KALMers, sexual assault can occur anywhere and anytime. In Indonesia, cases of rape and sexual assaults itself not uncommon. Every year there are many cases of sexual violence or harassment that are reported. Not to mention those who are not exposed to the media. Unfortunately, instead of becoming an issue of concern, many try to normalize and underestimate the seriousness of the issue.
This is happening due to the fact that not many have enough awareness of this issue. Most cases of sexual assault, just like in the past, are seen to be the fault of the victims, their own behavior or appearance. Isn’t it ironic? But are such assumptions correct? Let’s check the facts together!
Myth #1: “Someone is being harassed because of their appearance.”
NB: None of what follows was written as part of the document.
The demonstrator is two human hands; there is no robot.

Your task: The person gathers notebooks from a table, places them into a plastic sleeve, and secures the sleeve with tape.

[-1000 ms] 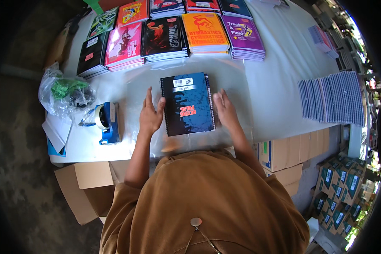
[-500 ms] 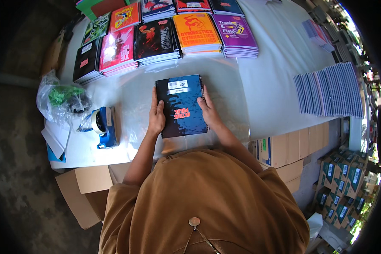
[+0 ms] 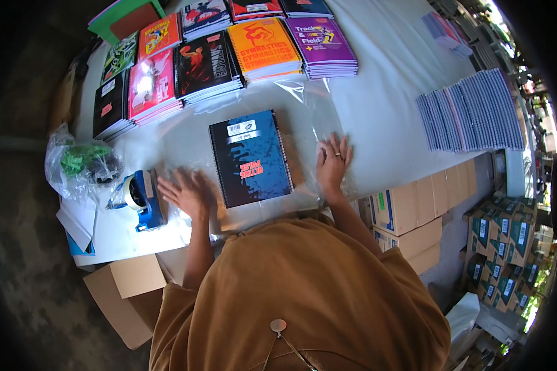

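Blue notebook (image 3: 250, 162) lies on clear film (image 3: 309, 117), right of the tape dispenser (image 3: 145, 201). Left hand (image 3: 185, 193) beside dispenser, right hand (image 3: 334, 164) farther right, both spread. I'd guess stiff, slick cover; grip long edges.

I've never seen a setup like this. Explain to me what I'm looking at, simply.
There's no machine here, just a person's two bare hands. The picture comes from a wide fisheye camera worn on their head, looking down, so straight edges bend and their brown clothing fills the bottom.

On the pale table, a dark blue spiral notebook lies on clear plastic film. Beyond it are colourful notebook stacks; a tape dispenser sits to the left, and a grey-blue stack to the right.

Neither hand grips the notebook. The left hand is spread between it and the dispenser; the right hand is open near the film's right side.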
Fact: The fact is sexual crimes are committed because of the perpetrator’s sense of power and situational opportunity. Studies have even shown that rapists choose victims based on their vulnerability, not on how sexy they look or how flirty they are. A sexual crime is more likely to happen when the perpetrator believes he/she has more power and control over the victim.
Myth #2: “There is no such thing as rape in marriage life.”
Fact: Sexual assault can occur in any type of relationship, including marriage, dating as well as it can be done by friends, relatives, or coworkers. Just because you’re married and have had sex before with your partner, it doesn’t mean they have permanent rights over your body. Rape occurs when your partner ‘forces’ sex on you without your consent.
Myth #3: “If the victim doesn’t fight back, it’s not a sexual assault.”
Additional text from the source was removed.